Arriération mentale et intégration dans la modernité

Le fait religieux serait expliqué par les penseurs d'aujourd'hui d'un revers de main par l'expression d'une faiblesse de l'esprit dont les personnes croyantes ne peuvent se détacher et sont condamnées à porter.

La religion et les archaïsmes qui lui sont liés seraient l'authentique expression d'une arriération mentale collective où est convoqué le vocabulaire médical pour la critiquer.

Le fait religieux serait expliqué par les penseurs d'aujourd'hui d'un revers de main par l'expression d'une faiblesse de l'esprit dont les personnes croyantes ne peuvent se détacher et sont condamnées à porter.

Ce couple idéologique antithétique accompagne les manifestations néo-raciales qui sont devenues des normes d'application politique et sociale.  Les normes, les seules, d'application politique et sociale aujourd'hui sur le discours sur l'islam de France et son "peuple", les musulmans.

Le discours sur la laïcité se déploie dans le discours politique comme un chantage, une pression idéologique qui ferait valoir certaines valeurs et certains principes comme des normes suprêmes d'application sociale.
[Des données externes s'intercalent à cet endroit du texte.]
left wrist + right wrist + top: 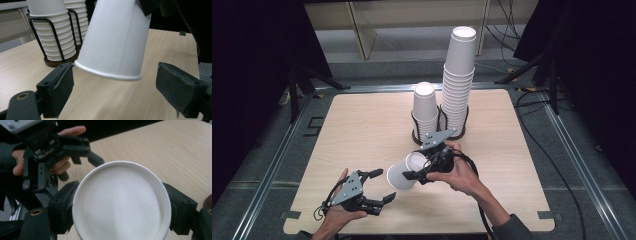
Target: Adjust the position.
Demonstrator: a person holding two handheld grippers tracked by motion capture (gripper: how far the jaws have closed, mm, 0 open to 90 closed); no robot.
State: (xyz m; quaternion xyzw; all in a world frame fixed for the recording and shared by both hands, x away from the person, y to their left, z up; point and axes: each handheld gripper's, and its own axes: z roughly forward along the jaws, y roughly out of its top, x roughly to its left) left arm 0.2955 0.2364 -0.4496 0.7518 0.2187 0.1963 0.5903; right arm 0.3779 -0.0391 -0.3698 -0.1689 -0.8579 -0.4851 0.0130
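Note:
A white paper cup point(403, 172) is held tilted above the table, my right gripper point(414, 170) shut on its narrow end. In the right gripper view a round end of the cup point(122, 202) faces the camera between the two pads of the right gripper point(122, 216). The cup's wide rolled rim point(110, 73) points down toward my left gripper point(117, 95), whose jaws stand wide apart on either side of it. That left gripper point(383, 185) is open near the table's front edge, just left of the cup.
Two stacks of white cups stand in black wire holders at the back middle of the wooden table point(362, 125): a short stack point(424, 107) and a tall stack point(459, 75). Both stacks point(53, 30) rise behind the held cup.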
La laïcité est cette clef qui permettrait un passage symbolique entre l'arriération mentale vers l'intégration à la modernité par les valeurs républicaines universalistes.

Ses potentiels candidats doivent l'intégrer, la comprendre, l'accepter et la valider. S'assimiler, quitte à perdre de leur individualité en chemin en tant qu'ils représentent un élément méritant de cet ensemble autre.

Plus philosophiquement, on se rend compte que la population européenne possède une culture qui la rend capable de faire de l'objectivation religieuse. Si je me permets un peu de jargon spécialiste, leur praxis culturelle leur permet d'objectiver leur subjectivité.

Cette praxis permet l'ouverture d'un champ où se maintiennent toutes ensembles la religion (dans sa pratique républicaine, bien sûr), la politique et la culture.

Il est admissible dans un contexte européen sécularisé d'avoir empiriquement des convictions religieuses mais elles resteront toujours inférieures à la transcendance culturelle. La transcendance culturelle, qui offre la possibilité de critiquer la religion tout en conditionnant ses modalités d'existence.  La praxis culturelle, qui a comme force par rapport au culte religieux de pouvoir en déterminer sans passion, d'un point de vue intellectuel, les limites.